We will be analyzing California school district data for the school years 2012 through 2017 to determine if there is a relation between district funding patterns and student success. We will measure student success by taking student enrollment and graduation amounts to determine graduation rate. Our steps for this project include attaining data from various years of school district data from a reliable source, cleaning the data to fit the parameters of our model, testing our model, and making a conclusion of our analysis on whether our hypothesis can be supported. Our goal is that our findings will help school districts in determining what programs to invest funds into.
The data that is being used in this analysis will be attained from the California Department of Education.

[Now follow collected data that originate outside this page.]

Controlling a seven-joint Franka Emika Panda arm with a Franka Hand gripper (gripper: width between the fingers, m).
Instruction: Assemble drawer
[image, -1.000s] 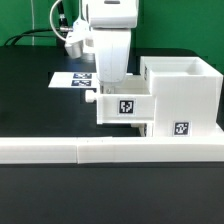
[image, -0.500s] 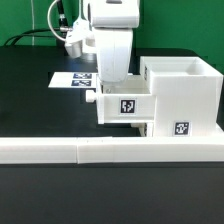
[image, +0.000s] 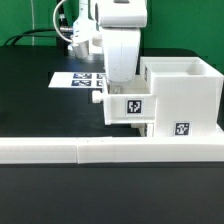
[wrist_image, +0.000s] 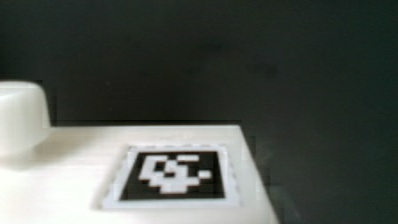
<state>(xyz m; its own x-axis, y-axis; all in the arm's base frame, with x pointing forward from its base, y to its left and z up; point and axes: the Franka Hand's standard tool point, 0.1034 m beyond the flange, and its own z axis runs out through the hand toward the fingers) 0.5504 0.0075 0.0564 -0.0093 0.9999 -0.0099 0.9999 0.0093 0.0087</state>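
Note:
The white casing (image: 186, 92) stands at the exterior view's right. The upper tray (image: 118, 110), with a square tag on its front and a small knob (image: 97, 98), sticks out of the casing toward the exterior view's left. The lower tray (image: 180, 129) sits pushed in below it, its tag showing. My gripper (image: 122, 88) reaches down onto the upper tray, and its fingertips are hidden behind the tray's front wall. In the wrist view the tray's white surface (wrist_image: 71, 160) and its tag (wrist_image: 175, 172) fill the near part, with a rounded white lump (wrist_image: 18, 118) beside them. No finger shows there.
The long low white border wall (image: 100, 151) runs across the front of the black table (image: 30, 100). The marker board (image: 78, 79) lies flat behind the arm. Cables hang at the back.
The arm and the upper tray have moved together toward the exterior view's right, and the tray now sits a little deeper in the casing.

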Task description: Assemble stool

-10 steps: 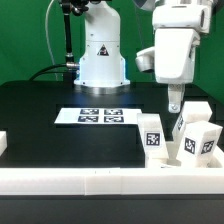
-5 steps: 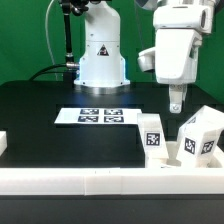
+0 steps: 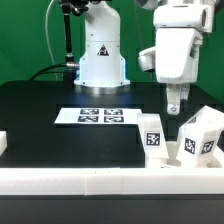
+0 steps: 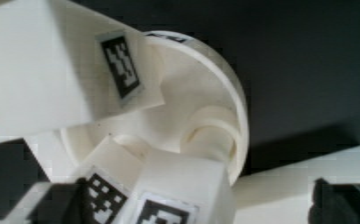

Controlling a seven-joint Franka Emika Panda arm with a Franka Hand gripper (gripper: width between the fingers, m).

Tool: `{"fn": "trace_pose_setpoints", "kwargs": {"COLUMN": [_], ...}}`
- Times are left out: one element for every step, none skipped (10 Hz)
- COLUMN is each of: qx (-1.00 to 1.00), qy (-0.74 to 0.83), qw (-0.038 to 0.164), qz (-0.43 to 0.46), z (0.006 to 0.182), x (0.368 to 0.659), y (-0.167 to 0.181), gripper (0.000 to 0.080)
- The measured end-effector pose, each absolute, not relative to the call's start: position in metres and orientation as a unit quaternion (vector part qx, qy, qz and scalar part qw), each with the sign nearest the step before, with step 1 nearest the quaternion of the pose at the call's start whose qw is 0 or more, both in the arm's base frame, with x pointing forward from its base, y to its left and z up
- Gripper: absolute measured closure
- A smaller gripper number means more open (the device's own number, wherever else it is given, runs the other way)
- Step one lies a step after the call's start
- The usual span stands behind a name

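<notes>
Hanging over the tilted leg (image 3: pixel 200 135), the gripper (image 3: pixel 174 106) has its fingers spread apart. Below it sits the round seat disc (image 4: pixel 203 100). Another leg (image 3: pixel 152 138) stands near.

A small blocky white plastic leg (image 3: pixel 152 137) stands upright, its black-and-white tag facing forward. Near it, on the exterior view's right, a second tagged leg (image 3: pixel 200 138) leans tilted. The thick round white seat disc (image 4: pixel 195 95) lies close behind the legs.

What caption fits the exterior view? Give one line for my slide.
Claw hovers over the tagged white stool legs near the marker board on a black table.
</notes>
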State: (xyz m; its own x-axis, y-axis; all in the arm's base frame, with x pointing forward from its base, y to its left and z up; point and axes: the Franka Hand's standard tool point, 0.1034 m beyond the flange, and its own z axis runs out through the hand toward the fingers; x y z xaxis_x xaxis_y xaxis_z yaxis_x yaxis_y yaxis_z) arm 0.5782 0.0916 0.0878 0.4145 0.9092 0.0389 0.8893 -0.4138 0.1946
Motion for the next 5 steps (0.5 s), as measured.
{"fn": "trace_pose_setpoints", "kwargs": {"qx": [0.842, 0.841, 0.841, 0.842, 0.846], "qy": [0.531, 0.534, 0.534, 0.533, 0.526], "qw": [0.070, 0.067, 0.065, 0.063, 0.062], "qz": [0.067, 0.058, 0.051, 0.048, 0.053], "z": [0.090, 0.094, 0.097, 0.098, 0.098], "x": [0.580, 0.587, 0.597, 0.606, 0.612], "y": [0.099, 0.105, 0.111, 0.121, 0.130], "gripper": [0.0162, 0.0153, 0.0153, 0.0151, 0.0151]}}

- Datasets for CA Enrollment https://www.cde.ca.gov/ds/sd/sd/filesenr.asp
- Datasets for CA Graduation by Race and Gender https://www.cde.ca.gov/ds/sd/sd/filesgrads.asp
- Datasets for CA Annual Financial Data https://www.cde.ca.gov/ds/fd/fd/
- Does school funding directly correlate to school performance?
- Do the spending patterns of a school district impact student success/graduation rate?
Steps in exploring the collected data and determining what can be analyzed includes:
- Identifying file formats and converting to appropriate format (CSV)
- Loading data into dataset
- Understanding column labels and identifying significant labels we will use for analysis (Fund/Function codes, Amount/Values, CDS Codes, Graduation/UC Graduation, Grade 12 enrollment, etc.)
- Data cleaning to transform data to fit the requirements for our model (Deleting unnecessary columns/rows, creating Graduation rate column, transforming function code and amounts)
- Creating visualizations to understand the distribution, trends, and density of the data
In addition to EDA, further analysis includes other statistical and machine learning modeling:
- Correlation Analysis to measure significance between overall funding and average graduation rates
- ANOVA Testing to determine if the difference between groups (clusters) is significant
- K Means Clustering Analysis to create a model that can accurately cluster data by based on school district funding patterns (used for Approach 1)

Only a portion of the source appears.